Try it: Count how many lines of the data include the string "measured", then say that number and stop.

Material to process:
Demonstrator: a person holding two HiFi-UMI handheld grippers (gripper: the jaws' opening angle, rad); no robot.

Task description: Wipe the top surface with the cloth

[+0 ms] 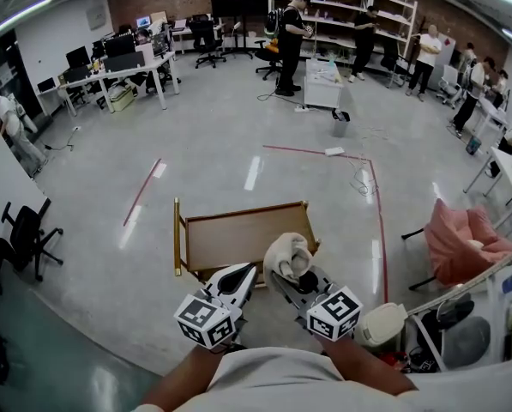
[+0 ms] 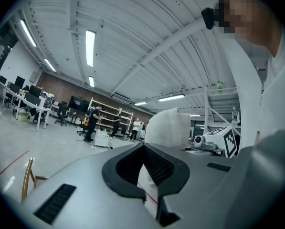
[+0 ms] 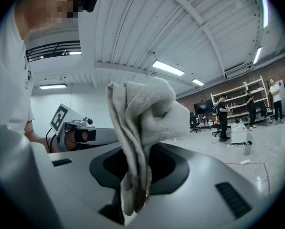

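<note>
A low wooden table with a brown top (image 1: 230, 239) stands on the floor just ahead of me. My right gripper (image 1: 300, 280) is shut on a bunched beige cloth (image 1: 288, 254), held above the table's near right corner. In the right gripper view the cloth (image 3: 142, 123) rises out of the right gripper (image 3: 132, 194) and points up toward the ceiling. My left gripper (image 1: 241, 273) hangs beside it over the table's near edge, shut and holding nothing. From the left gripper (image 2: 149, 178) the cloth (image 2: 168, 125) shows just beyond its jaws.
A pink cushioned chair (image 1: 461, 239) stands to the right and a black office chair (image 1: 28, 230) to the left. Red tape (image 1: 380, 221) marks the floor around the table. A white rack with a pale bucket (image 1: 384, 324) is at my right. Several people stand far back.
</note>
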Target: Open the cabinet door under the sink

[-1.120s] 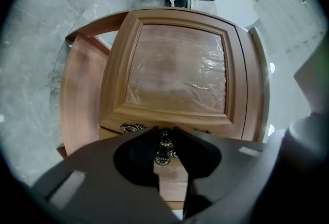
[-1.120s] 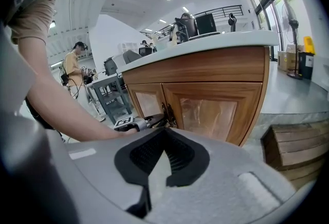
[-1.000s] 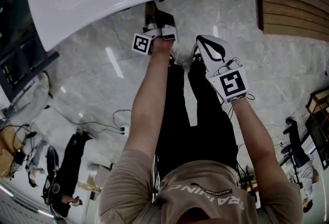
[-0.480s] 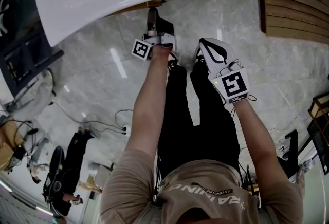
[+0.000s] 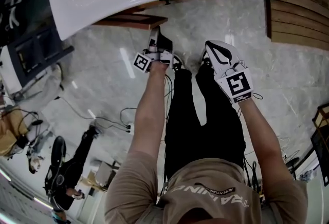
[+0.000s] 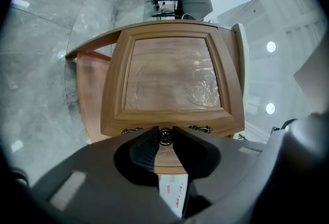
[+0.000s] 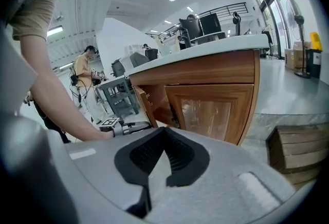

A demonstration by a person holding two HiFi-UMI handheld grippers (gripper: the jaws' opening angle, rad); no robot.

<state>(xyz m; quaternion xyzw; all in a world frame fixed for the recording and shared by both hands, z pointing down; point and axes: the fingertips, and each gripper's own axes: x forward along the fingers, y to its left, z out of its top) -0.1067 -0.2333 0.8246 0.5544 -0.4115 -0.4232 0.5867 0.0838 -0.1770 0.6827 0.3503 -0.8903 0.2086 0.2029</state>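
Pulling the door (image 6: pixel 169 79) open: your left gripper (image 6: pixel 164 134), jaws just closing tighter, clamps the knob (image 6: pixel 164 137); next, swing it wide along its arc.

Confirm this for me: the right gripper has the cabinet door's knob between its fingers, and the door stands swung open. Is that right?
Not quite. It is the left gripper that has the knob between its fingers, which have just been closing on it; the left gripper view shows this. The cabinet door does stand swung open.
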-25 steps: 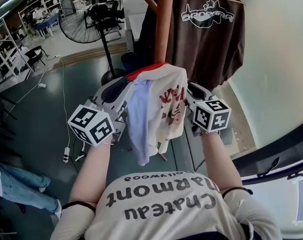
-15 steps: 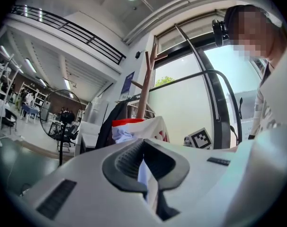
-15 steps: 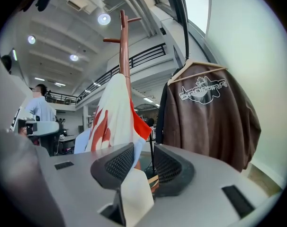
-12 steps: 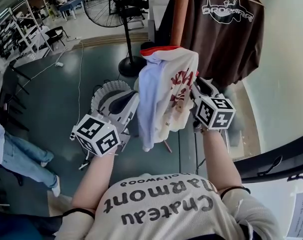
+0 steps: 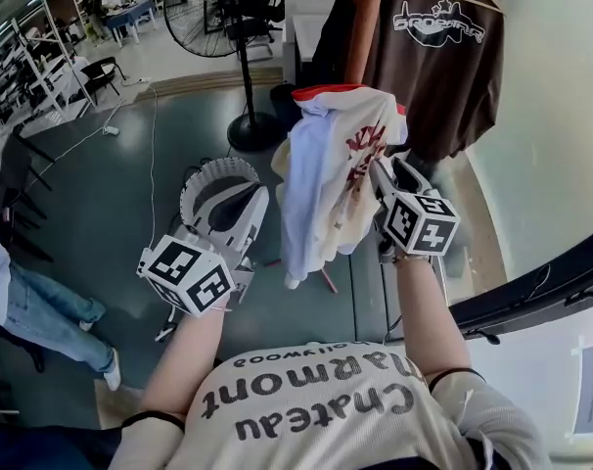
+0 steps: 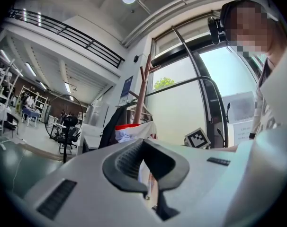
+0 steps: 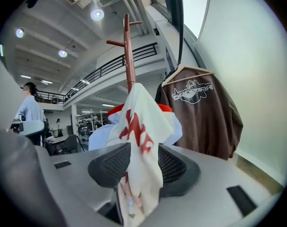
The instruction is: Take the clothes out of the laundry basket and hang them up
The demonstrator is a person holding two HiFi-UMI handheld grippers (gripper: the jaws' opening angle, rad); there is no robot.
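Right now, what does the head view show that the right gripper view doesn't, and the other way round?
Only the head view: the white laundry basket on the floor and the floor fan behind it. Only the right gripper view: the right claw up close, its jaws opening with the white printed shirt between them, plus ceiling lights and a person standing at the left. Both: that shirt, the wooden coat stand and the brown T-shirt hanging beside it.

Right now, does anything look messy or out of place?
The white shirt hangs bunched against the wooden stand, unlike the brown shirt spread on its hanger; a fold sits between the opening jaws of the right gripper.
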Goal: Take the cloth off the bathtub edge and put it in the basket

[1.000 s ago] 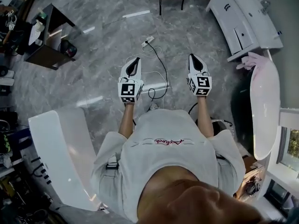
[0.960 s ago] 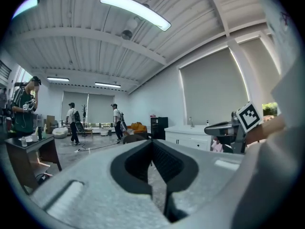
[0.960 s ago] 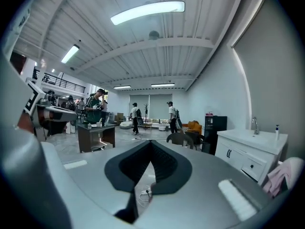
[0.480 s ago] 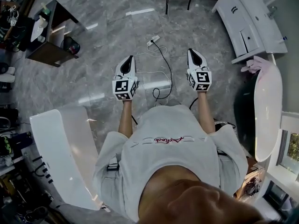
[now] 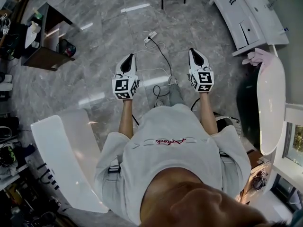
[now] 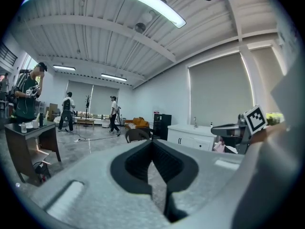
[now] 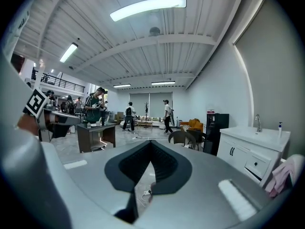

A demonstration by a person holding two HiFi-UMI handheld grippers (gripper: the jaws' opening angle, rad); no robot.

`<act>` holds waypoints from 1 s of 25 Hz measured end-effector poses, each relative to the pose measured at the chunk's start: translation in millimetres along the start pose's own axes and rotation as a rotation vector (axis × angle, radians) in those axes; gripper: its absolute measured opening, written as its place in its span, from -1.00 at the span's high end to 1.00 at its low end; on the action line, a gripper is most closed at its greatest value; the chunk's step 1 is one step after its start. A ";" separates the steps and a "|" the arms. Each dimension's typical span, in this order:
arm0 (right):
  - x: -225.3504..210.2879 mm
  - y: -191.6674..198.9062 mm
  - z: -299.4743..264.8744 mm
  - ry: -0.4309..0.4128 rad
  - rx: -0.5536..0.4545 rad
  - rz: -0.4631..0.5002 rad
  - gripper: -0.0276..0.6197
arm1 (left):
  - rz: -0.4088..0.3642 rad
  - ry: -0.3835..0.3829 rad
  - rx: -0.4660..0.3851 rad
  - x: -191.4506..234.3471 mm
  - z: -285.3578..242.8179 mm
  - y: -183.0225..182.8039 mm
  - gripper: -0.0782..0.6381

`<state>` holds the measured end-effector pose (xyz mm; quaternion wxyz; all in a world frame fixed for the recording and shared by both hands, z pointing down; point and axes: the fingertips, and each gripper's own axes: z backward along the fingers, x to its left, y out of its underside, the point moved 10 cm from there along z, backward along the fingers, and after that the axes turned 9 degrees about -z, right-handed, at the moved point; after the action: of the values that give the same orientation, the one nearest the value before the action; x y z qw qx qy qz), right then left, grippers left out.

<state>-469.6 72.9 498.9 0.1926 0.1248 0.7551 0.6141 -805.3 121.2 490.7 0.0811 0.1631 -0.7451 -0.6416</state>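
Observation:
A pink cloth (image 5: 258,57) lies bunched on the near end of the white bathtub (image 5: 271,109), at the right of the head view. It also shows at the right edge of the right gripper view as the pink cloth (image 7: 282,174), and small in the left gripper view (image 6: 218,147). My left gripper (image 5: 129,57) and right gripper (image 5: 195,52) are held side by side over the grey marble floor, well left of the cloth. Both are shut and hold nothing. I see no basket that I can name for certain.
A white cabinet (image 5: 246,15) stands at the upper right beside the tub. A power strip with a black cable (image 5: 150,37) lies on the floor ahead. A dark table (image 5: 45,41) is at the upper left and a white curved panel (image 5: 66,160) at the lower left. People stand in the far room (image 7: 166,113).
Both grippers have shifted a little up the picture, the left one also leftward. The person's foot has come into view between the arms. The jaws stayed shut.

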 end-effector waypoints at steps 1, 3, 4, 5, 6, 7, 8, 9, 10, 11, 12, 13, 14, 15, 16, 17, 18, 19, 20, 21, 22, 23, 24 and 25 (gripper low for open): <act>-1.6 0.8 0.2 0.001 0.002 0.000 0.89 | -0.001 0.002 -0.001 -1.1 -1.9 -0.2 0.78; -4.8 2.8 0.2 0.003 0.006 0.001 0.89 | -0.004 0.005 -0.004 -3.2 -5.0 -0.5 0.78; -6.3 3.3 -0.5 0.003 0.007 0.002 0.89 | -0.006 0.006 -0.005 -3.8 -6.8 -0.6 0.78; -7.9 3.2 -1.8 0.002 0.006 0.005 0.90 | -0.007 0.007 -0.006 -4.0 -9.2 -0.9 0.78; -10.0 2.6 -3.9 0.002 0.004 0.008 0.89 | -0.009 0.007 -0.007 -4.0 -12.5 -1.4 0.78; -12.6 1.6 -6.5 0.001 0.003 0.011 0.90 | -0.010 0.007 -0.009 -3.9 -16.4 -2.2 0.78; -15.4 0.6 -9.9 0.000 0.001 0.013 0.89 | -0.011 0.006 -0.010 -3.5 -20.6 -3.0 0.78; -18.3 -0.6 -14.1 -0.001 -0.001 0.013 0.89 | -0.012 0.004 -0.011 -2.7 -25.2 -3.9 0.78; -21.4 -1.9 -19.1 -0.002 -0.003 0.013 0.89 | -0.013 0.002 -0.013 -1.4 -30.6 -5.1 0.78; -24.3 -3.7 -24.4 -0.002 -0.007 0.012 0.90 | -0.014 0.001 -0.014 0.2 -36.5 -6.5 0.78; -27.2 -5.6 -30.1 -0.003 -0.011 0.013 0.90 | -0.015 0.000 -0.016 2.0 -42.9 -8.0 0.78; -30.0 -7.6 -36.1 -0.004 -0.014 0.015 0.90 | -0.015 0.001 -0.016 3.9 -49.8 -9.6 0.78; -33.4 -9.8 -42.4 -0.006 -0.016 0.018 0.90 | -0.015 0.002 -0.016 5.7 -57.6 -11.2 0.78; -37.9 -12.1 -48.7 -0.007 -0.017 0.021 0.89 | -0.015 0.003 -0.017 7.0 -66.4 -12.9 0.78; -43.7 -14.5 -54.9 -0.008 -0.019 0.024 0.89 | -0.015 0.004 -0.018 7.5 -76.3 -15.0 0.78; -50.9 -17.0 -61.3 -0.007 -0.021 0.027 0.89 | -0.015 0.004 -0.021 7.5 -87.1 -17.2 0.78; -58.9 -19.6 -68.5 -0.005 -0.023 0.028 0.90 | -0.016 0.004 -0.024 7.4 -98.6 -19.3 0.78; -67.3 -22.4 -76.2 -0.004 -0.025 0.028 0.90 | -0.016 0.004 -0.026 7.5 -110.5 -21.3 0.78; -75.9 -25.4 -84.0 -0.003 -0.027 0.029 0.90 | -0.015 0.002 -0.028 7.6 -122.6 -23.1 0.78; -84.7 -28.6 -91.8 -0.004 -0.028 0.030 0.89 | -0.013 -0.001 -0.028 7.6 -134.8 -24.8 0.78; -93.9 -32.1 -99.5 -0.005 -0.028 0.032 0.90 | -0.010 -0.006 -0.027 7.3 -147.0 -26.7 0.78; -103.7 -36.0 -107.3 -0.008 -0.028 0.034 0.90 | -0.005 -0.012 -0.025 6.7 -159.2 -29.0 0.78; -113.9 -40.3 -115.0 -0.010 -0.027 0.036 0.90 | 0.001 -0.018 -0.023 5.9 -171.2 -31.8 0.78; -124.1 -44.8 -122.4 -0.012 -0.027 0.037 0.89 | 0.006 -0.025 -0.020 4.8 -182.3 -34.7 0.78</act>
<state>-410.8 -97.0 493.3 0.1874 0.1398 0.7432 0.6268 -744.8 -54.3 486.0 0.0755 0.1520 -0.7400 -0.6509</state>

Response to the task: 2